FIG. 3 shows a perspective view diagonally from above and in the operating a in the front of the material hopper 5 of the road construction machines 1, 9. The material hopper 5 has a hopper floor 12 and side walls 14. The side walls 14 of the material hopper 5 be pivoted in normal operation to enable the hopper to be loaded and/or to influence the size the loading area. A screw conveyor 11 is located on the side of the material hopper 5 situated the rear in the operating direction a, which transfers the paving material from the material hopper 5 to a scraper belt 13, from which the paving material is conveyed in a direction opposite the operating direction a through the road construction machine 1, 9 and is either brought to a paving screed 7 or a feed conveyor 10.


On the side of the material hopper 5 situated in the front in the operating direction a, there is a material retention device 18. The material retention device 18 is located therefore on that side of the material hopper 5 on which a transport vehicle is pushed ahead during the loading process by the road construction machine 1, 9 via the buffer rollers 8. This side of the material hopper 5 is therefore also referred to as the filling side or the docking side.
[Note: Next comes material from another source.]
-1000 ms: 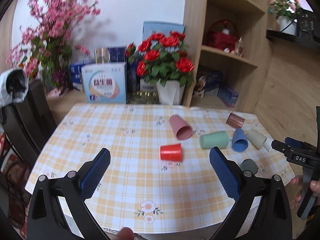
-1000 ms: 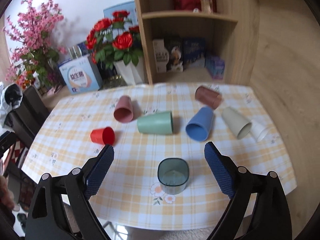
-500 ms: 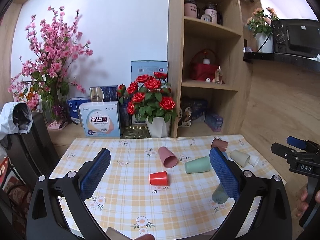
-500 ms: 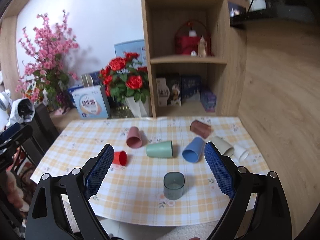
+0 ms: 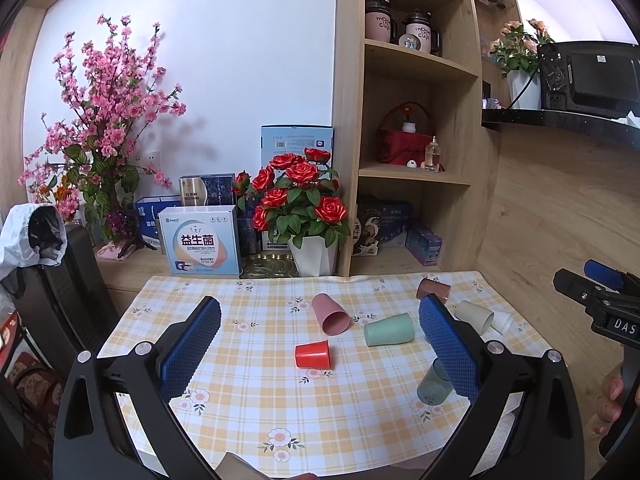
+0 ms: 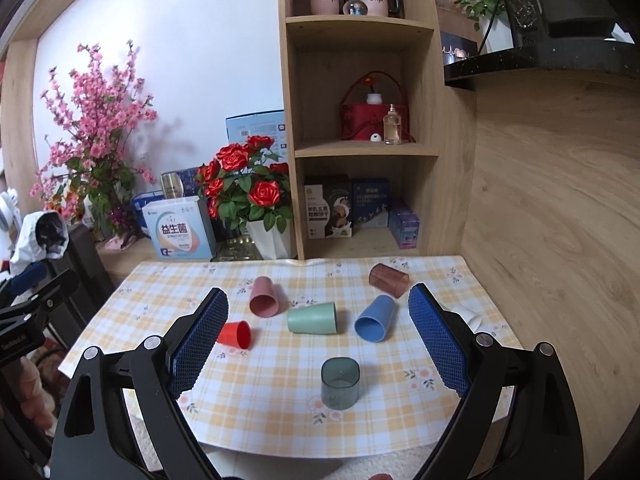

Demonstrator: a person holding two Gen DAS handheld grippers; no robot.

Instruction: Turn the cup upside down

To enable the transfer process of the paving material from the transport vehicle to the material hopper 5, the material hopper 5 does not have a side wall projecting rigidly in the vertical direction on this side. Instead, the material retention device 18 is located here, which is composed of individual retention elements 15, 16, 17. The individual retention elements 15, 16, 17 are independently designed to enable the retention elements 15, 16, 17 to be displaced relative to each other. Thus, for example, the receiving volume of the material hopper 5 can be enlarged or reduced by pulling the hopper floor 12 apart or pushing it together in the direction of arrow b. Overall, the material retention device 18 has the effect that little or no paving material falls out of the material hopper 5 or is lost after or during loading from the transport vehicle to the material hopper 5 in the operating direction a. To ensure that the loading process is not impacted or hindered, the retention elements 15, 16, 17 of the material retention device 18 are designed elastically, for example, as rubber belts or rubber mats, particularly with fabric reinforcement. At least the retention elements 15 located on the outside transversely to the operating direction a, are mounted with their ends on the material hopper 5 or on side walls 4 of the material hopper 5. This connection of the retention elements 15 on the side walls 14 of the material hopper 5 is particularly exposed to high forces if the rear of the transport vehicle gets caught on the material retention device when loading the paving material, for example, when driving away after transferring the paving material. The retention element 15 is often torn out and damaged or destroyed at this point due to the enormous forces applied on the retention element 15. The retention elements 15 used in this case are about 2 meters long, about 3 centimeters high, and about 1 centimeter thick.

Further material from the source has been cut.